*Task statement:* What is needed here is an exact repetition of the records below, beginning at the line that has "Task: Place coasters" and stopping after the line that has "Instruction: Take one".

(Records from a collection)
◆ ◆ ◆ ◆ ◆

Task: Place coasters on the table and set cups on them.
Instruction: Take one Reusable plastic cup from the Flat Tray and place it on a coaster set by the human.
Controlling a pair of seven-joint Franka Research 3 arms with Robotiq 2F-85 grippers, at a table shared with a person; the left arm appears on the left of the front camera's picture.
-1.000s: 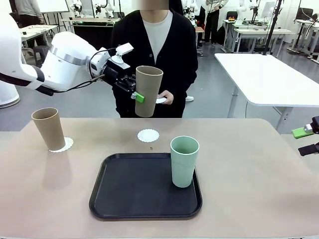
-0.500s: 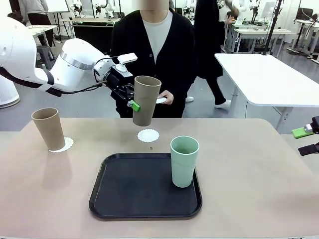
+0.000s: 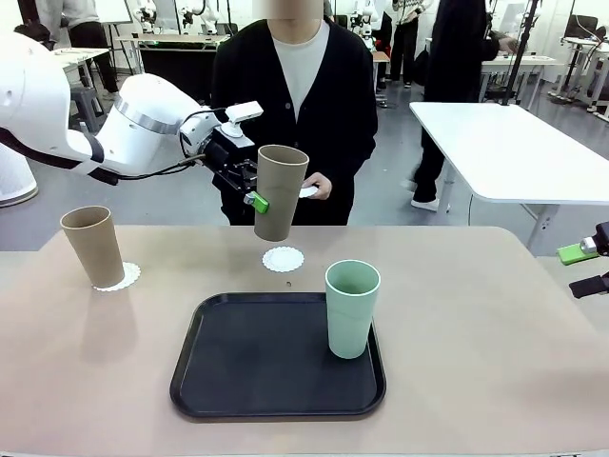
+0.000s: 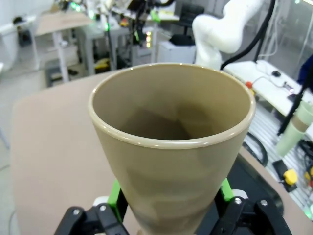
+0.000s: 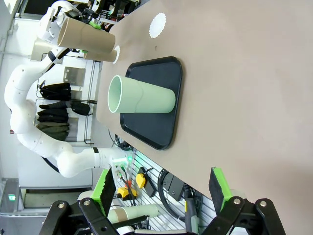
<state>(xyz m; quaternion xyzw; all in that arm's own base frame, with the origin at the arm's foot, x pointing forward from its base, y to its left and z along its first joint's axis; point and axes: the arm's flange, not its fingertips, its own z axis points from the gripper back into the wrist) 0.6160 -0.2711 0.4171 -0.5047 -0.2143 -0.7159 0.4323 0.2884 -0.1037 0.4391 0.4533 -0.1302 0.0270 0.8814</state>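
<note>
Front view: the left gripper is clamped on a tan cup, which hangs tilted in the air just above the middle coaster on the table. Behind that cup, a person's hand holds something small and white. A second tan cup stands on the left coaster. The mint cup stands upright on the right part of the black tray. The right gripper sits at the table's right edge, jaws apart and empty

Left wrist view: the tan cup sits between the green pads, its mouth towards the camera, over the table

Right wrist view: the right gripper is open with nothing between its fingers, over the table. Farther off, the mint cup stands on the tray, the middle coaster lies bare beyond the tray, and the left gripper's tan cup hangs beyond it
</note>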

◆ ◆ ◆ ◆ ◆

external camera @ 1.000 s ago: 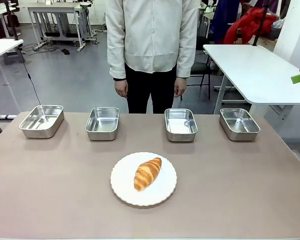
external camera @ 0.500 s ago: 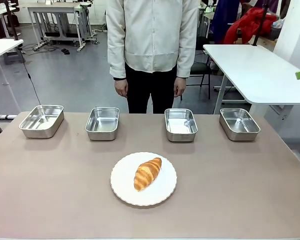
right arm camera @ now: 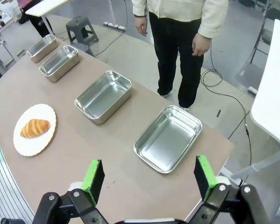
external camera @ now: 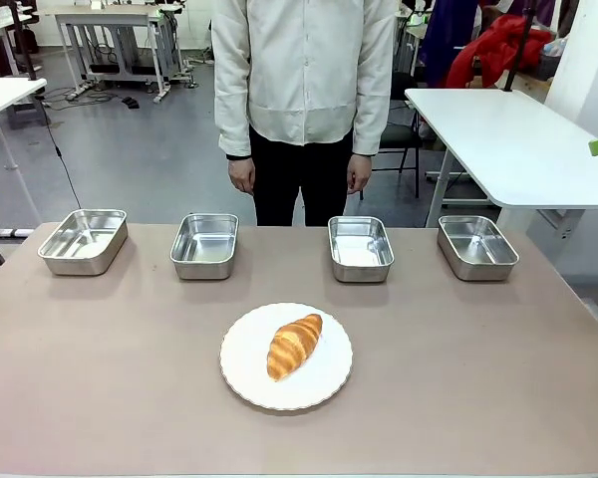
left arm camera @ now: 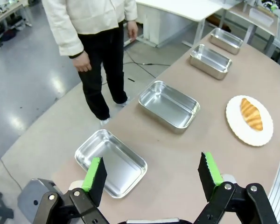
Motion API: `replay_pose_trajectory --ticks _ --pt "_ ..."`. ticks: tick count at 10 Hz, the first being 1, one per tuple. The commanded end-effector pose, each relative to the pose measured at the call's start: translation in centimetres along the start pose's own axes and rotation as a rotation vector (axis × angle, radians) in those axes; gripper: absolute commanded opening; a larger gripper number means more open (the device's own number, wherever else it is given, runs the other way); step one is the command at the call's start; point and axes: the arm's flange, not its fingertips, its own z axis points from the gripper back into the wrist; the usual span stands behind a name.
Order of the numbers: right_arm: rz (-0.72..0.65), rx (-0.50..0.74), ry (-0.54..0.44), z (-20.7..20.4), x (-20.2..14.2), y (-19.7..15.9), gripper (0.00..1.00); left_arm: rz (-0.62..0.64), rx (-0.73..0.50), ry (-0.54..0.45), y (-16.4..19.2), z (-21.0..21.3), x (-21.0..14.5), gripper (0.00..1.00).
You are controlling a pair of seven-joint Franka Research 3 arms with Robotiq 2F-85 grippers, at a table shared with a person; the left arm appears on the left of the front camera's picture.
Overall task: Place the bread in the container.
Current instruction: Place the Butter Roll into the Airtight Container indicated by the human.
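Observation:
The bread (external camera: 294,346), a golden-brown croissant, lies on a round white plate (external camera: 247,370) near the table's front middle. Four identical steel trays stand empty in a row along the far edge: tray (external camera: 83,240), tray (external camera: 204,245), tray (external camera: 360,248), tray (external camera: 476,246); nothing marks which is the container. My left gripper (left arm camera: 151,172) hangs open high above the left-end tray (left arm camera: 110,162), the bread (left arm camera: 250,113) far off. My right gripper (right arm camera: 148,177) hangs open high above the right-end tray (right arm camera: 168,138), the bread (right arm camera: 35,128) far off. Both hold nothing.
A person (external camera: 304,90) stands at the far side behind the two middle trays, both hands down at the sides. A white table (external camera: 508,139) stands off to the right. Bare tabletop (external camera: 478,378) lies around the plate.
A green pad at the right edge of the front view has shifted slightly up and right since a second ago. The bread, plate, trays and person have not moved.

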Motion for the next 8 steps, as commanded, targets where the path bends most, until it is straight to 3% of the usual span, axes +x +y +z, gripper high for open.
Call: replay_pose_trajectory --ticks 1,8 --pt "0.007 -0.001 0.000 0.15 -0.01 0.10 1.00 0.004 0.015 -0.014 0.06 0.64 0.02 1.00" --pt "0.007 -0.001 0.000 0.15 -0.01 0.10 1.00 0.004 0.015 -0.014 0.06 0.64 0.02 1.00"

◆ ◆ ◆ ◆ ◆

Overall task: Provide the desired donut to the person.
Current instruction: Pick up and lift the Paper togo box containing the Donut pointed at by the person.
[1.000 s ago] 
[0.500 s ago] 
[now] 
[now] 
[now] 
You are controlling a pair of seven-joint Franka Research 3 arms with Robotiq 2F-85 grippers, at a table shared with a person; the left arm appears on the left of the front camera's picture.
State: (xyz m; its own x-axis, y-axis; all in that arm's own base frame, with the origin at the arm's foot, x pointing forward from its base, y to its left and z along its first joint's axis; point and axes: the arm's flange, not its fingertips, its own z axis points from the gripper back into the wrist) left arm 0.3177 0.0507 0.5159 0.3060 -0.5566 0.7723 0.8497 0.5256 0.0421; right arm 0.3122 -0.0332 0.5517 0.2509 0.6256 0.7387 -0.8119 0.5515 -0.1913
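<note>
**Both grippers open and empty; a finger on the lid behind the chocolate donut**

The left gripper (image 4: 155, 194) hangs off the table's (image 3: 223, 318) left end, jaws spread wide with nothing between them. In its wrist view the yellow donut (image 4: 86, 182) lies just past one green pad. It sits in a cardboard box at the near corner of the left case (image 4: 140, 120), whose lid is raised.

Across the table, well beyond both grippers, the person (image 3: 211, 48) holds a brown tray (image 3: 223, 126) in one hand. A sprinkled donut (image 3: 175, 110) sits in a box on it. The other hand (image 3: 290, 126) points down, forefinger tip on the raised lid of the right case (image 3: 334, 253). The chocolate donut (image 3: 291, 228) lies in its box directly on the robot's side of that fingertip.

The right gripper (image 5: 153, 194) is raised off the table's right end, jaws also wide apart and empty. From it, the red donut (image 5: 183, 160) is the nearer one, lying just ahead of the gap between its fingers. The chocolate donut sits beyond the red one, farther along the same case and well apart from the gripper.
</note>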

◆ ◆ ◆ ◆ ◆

*Exercise response:*
Task: Place coasters on the table and set cups on them.
Instruction: Take one Reusable plastic cup from the Flat Tray and place it on a coaster set by the human.

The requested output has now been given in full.